There are plenty of other examples when Elon Musk and Tesla jumped on the opportunity to solve an urgent problem. This has often been done with the lack of social grace and often enough Musk’s ideas didn’t work. Such cases brought as much bad publicity as they brought good publicity, but the billionaire continues to be the first to raise his hand whenever there’s a case he thinks he can solve.

The bad of Musk's online presence:

1. Makes quick accusations. 

Social media is the place where once you say something, it can’t be unsaid. It’s screenshotted, saved, and used against you. So when Musk called a Thai rescuer a “pedo” on Twitter, the world didn’t take it well. The common conclusion on social media was that while Elon might be smart, he’s definitely a terrible person. 

2. Forgets his tweets have real power. 

We get it ― most of us post things on Twitter and nothing happens. Most of us can genuinely admit we are paid too much or too little and nothing will change.
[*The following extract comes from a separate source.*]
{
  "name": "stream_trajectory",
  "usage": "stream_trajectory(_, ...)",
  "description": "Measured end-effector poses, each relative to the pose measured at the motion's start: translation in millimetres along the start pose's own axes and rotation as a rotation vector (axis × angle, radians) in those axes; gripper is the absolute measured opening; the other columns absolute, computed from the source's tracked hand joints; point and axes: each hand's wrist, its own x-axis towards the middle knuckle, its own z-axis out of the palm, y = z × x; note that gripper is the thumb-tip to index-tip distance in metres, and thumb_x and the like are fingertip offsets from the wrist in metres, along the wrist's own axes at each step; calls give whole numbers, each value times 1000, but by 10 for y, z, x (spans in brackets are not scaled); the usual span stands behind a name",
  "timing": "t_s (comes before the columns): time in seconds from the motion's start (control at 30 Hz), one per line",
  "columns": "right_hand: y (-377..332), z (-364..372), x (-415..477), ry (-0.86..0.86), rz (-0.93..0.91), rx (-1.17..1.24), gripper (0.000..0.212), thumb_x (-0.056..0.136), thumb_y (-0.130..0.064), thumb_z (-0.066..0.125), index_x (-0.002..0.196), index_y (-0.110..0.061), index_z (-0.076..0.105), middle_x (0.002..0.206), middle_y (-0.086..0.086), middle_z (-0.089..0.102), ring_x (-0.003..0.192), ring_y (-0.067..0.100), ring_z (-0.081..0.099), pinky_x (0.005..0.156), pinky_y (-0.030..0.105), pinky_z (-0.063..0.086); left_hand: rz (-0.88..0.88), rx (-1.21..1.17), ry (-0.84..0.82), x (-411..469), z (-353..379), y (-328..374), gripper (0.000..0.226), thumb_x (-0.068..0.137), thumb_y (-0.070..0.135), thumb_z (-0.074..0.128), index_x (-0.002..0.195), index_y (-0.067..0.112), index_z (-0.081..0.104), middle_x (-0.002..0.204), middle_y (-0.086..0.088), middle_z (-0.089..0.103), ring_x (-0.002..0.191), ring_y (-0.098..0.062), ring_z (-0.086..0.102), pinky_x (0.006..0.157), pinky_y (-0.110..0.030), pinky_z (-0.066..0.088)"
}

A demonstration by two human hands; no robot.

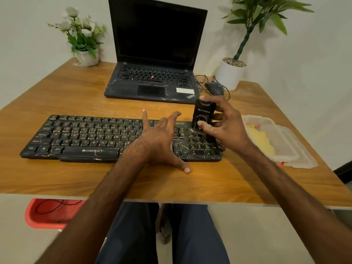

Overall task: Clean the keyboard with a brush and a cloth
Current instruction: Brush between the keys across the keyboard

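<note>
Head view: our right hand (226, 122) pinches the brush (203, 116) upright, bristles down on the keyboard (85, 138), which runs left-right; left hand (162, 141), fingers spread, presses it.

Keyboard (91, 138) spacebar — "ZEBRONICS"; brush (204, 115) — "STRIFF"; laptop (152, 73) palmrest — "ThinkPad".

table (66, 174) | keyboard (85, 138) | laptop (152, 80) | mouse (214, 88) | container (285, 141) | 2 pots (88, 58)
</note>
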Motion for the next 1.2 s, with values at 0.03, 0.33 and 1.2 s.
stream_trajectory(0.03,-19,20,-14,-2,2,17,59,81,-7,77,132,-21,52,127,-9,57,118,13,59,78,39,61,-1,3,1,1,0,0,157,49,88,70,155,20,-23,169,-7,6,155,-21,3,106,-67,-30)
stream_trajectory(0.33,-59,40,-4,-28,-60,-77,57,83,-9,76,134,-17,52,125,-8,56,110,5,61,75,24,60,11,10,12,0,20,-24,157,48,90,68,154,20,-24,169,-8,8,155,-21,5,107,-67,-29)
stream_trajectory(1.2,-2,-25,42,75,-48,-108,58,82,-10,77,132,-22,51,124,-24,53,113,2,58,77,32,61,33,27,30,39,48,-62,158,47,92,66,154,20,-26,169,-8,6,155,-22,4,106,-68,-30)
For Musk, however, this is obviously different. So when he tweeted that he’s considering taking Tesla private at $420 per share, this wasn’t taken as a weed joke that it most likely was. It was taken seriously and caused a lawsuit with the SEC, a $40 million settlement, and Musk stepping down as Tesla's board chair with restrictions on his communications.
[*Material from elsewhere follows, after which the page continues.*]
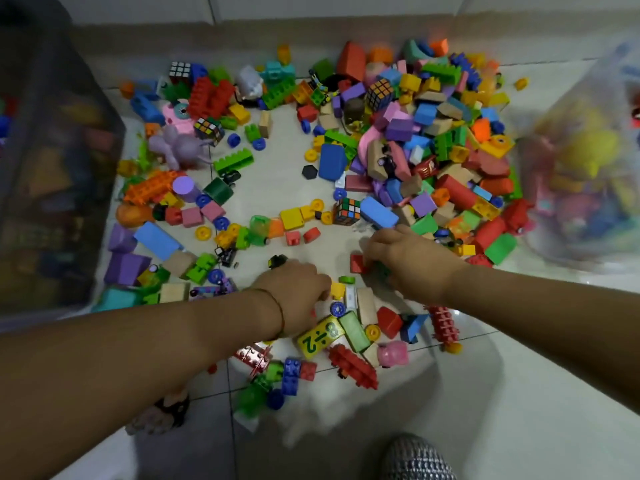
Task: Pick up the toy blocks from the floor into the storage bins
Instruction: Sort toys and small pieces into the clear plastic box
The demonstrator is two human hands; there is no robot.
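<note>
Many coloured toy blocks [433,140] lie spread over the tiled floor, thickest at the upper right. My left hand [294,292] is down among the near blocks, knuckles up and fingers curled, with its fingertips against a small yellow block [337,289]. What lies under the palm is hidden. My right hand [405,261] reaches in from the right, its fingers closed over a red block [357,263] and a green piece beside it. A dark translucent storage bin [52,168] stands at the left. A clear container of toys [588,174] stands at the right.
Several puzzle cubes, such as a puzzle cube [346,211] in the middle, lie in the mix, along with a purple elephant toy [180,147] and a yellow number block [320,336]. A sandalled foot [162,414] and a grey shoe [415,459] are at the near edge.
</note>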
The lesson should’ve been learned right there and then (in 2018), but not so long ago Musk tweeted that Tesla stock price is too high, and surely enough, it fell immediately

People's reaction followed, too.

3. Smoked weed on a podcast.

Musk smoking weed on the Joe Rogan podcast had some bad consequences: SpaceX delayed its test launches for the Commercial Crew program and had to be reviewed by NASA. Tesla stock prices plummeted. However, social media users generally supported Elon Musk rather than condemned him for this, and the video got more than 35 million views. 
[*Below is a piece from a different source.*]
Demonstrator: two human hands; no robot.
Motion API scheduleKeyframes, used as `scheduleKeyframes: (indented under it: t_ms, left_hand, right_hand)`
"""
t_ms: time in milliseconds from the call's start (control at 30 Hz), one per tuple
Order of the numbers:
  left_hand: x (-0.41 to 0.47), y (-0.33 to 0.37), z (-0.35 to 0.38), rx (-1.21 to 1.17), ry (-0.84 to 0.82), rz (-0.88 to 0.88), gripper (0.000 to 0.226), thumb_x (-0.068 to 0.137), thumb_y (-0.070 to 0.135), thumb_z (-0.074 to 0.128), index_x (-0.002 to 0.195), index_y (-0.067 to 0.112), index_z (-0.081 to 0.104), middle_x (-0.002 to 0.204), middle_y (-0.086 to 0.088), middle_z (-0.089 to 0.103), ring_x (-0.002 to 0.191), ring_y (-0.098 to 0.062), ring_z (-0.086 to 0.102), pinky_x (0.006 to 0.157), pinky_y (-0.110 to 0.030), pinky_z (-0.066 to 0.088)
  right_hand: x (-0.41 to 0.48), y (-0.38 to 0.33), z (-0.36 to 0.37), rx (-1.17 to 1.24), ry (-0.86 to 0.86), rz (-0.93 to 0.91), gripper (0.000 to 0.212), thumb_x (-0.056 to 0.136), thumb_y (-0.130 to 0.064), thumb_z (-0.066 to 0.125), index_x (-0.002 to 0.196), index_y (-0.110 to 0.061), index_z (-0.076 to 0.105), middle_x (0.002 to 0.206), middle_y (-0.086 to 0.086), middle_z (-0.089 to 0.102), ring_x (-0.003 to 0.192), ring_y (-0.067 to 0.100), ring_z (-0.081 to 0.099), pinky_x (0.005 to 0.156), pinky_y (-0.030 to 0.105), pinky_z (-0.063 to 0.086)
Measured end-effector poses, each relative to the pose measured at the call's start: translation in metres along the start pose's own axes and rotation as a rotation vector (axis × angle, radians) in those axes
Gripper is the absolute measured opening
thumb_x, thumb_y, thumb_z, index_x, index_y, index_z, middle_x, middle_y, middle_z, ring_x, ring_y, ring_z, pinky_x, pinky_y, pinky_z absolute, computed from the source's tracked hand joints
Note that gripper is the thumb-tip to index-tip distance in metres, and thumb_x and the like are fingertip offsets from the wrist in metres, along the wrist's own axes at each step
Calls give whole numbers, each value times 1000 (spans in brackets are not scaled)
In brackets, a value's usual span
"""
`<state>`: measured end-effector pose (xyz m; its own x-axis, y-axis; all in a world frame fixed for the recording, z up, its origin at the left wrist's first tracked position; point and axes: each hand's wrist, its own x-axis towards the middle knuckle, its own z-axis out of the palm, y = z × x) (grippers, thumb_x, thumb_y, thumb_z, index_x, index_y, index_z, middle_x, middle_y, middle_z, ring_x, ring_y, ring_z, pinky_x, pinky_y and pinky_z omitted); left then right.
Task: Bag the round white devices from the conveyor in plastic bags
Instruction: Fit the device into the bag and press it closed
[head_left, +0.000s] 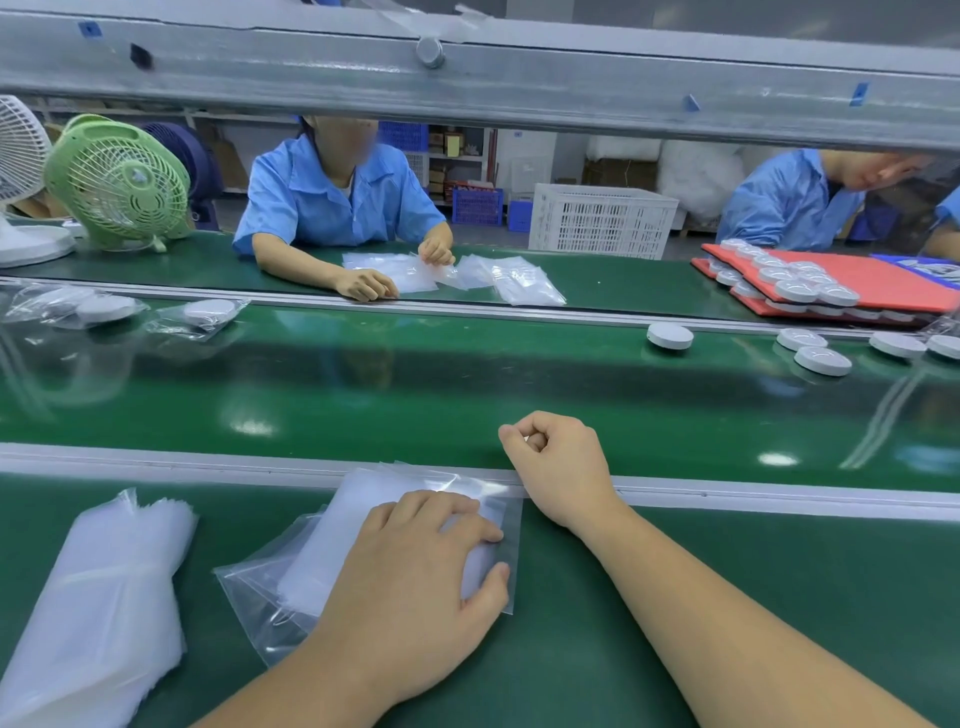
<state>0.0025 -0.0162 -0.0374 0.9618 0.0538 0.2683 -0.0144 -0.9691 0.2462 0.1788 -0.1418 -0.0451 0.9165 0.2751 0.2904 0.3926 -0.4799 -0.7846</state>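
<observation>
Left grip (415, 566) lay flat on a small stack of plastic bags (332, 551) on the green tabletop (701, 597). Its fingers were loosely spread on top and the thumb was at the stack's right edge, and it covered a good part of the stack. Right grip (556, 467) sat just beyond and to the right of it, on the metal rail (156, 462) beside the conveyor (415, 384). Its fingers were curled into a loose fist with nothing showing in it.

The loose round white devices were well beyond the right grip and off to its right. The nearest one (670, 336) was at the belt's far edge, with a few more further right, the last cut off by the frame. Far to the left of both grips, a couple of bagged devices (208, 313) lay on the belt, kinda blurry. A bigger heap of bags (98, 597) sat left of the left grip, clipped at the corner. Red trays (883, 280) holding more devices were past the belt on the right. An overhead beam (467, 78) blocked everything up top.
</observation>
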Motion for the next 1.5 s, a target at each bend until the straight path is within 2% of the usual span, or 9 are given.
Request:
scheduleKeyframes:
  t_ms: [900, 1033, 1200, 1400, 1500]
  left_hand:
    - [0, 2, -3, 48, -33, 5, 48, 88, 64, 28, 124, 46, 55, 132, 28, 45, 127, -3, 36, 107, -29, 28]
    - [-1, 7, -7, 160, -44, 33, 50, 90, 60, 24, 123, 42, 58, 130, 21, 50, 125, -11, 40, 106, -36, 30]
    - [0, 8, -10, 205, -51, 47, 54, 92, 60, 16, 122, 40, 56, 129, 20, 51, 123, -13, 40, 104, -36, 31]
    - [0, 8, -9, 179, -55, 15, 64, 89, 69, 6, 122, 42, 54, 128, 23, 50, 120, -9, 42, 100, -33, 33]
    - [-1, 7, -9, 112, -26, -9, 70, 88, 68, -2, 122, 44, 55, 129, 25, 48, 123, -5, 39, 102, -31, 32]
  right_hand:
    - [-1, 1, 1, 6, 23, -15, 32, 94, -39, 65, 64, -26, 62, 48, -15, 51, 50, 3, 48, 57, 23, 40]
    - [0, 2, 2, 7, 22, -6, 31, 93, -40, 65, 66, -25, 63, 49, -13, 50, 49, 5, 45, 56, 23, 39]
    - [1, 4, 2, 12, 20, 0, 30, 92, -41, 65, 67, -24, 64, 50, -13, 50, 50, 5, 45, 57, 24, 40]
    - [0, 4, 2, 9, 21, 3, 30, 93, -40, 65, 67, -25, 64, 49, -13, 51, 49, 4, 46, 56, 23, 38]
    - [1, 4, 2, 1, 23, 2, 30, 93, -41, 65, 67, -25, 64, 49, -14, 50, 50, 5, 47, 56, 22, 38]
The unknown factor in Musk's online presence:

Political beliefs.

While you may or may not agree with Musk’s often controversial opinions (recent views included opening the factory despite the epidemic, supporting Republicans, and supporting Kanye West in his idea to fight for the presidency), you can’t ignore that they attract plenty of attention.

But what kind of attention? Mostly, they cause a backlash and from no other than Tesla’s target audience: liberal Americans who care about innovation and the environment.

However, again, with political views attracting so much attention with everyone from music stars to the president mentioning Tesla, it’s really impossible to tell whether the company wins or loses because of that.

The conclusion?

Let's take a deep breath and remind ourselves that we're not here to decide whether Elon Musk is a good person or a bad person. Nor are we here to assess how clever he really is. What we can conclude with a fair share of certainty is that even taken into account his bad chaotic actions, his lawsuits, and his unstable reputation, Tesla is winning. Its brand recognition and the number of positive mentions is going up, its stock price is also going up (and is too high, imo ;) ). Tesla is now the most valuable auto company on the planet and is worth more than Toyota, Disney, and Coke.

How long will that stay for? We don't know. But everything Musk did on social media, including the tweets that caused him billions, played a part in Tesla's success. With his every action and every pronounced thought he keeps the world watching and the buyers on the edge of their sits. He creates a universe that's as exciting to watch as a Netflix show, and that people desperately want to be a part of. And they can be - by purchasing Tesla.